CREFC Panelist: Lenders Not Extending CRE Loans Easily

“I’ve never seen so many borrowers handing over the keys,” another panelist said.

If there is to be a doomsday for CMBS loans that go into delinquency, it is likely to occur in the next two years, in the view of some experts. 

“Right now, the uncertainty in pricing that has stalled deals also is preventing a wave of action on the default front. At some point, trades will start and set pricing standards. When pricing is set, the dam will break,” a recent bulletin from Yardi Matrix predicts.

There are already signs of potential trouble. An analysis by Moody’s Investors Service cited by Yardi found that over 75% of CMBS conduit loans were paid off at maturity in 2023. However, there were signs of increasing defaults.
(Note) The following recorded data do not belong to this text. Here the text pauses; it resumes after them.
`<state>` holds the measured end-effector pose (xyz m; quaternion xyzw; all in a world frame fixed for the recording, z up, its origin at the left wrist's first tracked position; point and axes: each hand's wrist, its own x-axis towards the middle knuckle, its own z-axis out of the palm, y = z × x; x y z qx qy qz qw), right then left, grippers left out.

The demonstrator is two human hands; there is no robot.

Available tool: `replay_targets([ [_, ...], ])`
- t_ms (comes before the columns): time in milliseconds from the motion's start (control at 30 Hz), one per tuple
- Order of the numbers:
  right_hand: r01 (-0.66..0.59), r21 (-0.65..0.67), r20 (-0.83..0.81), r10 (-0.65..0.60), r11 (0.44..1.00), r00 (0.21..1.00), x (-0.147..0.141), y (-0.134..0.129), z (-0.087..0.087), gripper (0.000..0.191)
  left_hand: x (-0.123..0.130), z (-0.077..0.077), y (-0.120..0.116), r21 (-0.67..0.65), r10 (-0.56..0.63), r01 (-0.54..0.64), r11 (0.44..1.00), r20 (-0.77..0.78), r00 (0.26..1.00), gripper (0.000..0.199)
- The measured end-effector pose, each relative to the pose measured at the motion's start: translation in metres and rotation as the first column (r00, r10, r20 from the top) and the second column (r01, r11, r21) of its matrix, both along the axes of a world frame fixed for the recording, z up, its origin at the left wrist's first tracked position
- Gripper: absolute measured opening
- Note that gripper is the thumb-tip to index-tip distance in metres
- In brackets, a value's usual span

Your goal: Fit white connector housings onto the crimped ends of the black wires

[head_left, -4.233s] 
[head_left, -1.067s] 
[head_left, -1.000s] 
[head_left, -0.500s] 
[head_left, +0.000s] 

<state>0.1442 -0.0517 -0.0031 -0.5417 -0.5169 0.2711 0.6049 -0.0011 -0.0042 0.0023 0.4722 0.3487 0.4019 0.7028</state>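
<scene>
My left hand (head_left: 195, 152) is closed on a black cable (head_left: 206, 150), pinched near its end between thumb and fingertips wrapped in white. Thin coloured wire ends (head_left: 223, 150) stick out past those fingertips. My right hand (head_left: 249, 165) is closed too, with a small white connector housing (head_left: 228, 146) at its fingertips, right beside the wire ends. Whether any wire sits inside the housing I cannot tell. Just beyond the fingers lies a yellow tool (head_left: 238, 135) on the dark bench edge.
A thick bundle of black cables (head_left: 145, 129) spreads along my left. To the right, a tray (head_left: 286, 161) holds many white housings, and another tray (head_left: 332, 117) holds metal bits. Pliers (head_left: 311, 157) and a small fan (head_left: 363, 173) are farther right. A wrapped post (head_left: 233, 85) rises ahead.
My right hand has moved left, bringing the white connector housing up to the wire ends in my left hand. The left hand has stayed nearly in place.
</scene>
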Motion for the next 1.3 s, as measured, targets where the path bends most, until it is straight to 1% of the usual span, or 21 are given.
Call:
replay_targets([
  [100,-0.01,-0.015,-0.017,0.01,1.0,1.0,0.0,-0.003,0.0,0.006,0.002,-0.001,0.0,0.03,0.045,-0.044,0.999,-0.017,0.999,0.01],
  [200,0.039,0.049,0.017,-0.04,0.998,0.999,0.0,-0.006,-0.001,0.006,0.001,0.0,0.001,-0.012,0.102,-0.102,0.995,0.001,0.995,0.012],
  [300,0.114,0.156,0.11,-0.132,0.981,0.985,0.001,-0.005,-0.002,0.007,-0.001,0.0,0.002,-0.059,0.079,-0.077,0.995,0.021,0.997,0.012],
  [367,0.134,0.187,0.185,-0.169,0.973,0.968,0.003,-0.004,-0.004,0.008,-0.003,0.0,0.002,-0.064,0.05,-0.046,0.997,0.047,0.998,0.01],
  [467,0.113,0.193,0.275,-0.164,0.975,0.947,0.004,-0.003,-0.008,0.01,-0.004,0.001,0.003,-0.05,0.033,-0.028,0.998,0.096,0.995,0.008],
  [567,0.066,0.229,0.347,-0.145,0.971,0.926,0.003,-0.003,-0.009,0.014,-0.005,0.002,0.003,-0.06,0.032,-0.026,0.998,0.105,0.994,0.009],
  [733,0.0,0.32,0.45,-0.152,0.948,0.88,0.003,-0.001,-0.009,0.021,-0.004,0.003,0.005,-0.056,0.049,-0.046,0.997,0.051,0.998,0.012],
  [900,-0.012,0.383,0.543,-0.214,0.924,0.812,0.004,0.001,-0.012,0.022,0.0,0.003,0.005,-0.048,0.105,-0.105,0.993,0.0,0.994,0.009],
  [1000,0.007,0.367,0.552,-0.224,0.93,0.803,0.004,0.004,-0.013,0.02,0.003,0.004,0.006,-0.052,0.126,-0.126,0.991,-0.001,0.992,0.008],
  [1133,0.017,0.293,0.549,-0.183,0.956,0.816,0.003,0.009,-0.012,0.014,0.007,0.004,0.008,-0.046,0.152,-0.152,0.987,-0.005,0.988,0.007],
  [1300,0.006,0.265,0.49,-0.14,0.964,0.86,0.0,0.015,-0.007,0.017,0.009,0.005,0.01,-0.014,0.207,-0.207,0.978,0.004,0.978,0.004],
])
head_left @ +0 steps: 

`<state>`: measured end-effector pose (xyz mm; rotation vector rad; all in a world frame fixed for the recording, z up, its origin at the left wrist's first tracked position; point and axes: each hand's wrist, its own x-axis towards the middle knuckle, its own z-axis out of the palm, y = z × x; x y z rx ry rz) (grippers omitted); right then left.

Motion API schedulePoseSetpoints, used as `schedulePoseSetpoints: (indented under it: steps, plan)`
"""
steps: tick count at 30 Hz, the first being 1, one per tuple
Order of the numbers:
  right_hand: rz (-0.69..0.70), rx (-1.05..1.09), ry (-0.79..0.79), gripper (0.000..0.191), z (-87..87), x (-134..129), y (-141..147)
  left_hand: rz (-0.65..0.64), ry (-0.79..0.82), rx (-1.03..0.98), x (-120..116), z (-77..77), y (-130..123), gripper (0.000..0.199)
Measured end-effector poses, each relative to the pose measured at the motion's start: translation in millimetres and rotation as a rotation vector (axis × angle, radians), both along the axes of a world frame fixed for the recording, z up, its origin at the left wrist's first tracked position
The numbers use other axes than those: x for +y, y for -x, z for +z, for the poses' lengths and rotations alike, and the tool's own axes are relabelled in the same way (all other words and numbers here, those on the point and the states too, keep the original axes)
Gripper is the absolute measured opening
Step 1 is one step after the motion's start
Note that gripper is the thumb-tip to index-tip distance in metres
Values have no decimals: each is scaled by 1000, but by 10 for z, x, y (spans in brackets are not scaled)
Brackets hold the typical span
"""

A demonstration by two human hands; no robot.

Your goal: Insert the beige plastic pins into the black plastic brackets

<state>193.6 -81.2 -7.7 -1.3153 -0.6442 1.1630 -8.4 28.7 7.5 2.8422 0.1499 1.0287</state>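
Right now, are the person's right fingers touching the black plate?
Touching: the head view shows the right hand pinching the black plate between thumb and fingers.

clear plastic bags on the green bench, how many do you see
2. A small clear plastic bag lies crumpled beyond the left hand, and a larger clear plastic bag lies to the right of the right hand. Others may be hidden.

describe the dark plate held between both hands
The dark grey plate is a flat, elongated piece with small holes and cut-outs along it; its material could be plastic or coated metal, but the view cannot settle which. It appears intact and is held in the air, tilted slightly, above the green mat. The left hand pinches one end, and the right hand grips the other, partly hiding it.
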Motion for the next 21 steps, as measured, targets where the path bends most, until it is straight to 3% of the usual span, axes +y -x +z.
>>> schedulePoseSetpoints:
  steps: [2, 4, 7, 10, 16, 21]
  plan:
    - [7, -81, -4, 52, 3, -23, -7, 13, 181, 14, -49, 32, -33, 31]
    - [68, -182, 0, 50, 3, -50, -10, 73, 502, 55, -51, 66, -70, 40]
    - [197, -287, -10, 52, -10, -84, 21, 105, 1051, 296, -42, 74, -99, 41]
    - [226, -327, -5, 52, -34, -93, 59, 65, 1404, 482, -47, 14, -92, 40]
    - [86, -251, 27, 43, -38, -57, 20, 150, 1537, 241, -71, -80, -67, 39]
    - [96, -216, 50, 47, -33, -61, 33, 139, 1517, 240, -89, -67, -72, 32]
According to Moody’s, some 7.3% of loans that matured in the first quarter, and 18.7% of loans that matured in April or May, were delinquent.

In this hazardous environment, many large, well-capitalized owners of CRE are playing an “unprecedented dangerous game” when they default strategically on properties they want to get rid of. 

This is the view of some lenders participating in CRE Finance Council’s annual conference in New York this month, Yardi reports. Lenders noted that large firms typically get better loan terms because they historically default less.

In a report on the conference, Yardi Matrix quoted one panelist as saying, “I’ve never seen so many borrowers handing over the keys.”

Nor is this an isolated opinion. “Six months ago, we pointed to watching how lenders behaved in conjunction with borrowers. Could they work together for an extension? Now it’s reasonable to question if borrowers will be motivated to work with lenders on a solution. We’re expecting to see more buildings surrendered,” CommercialEdge Senior Manager Peter Kolaczynski has commented in an unrelated statement. 

Those borrowers who do seek an extension on maturing loans may find it tough going. Those who expect an easy ride are likely to find they must provide additional equity or reserves, pay higher interest rates, or make other concessions to get an extension approved, according to the Yardi report.

Loans originated seven to 10 years ago with conservative underwriting and the benefit of rent growth may find the path smoother. But some panelists predicted obstacles ahead for floating-rate loans originated in 2020-2022 on multifamily and industrial purchases at historically low acquisition yields in hot markets like Phoenix and Salt Lake City. “You need tremendous growth to make the numbers work,” a panelist is quoted as saying. These loans will come due in 2024 and 2025.

“The next 12-24 months will be critical in determining how the situation will play out and the severity of delinquencies,” Yardi concludes.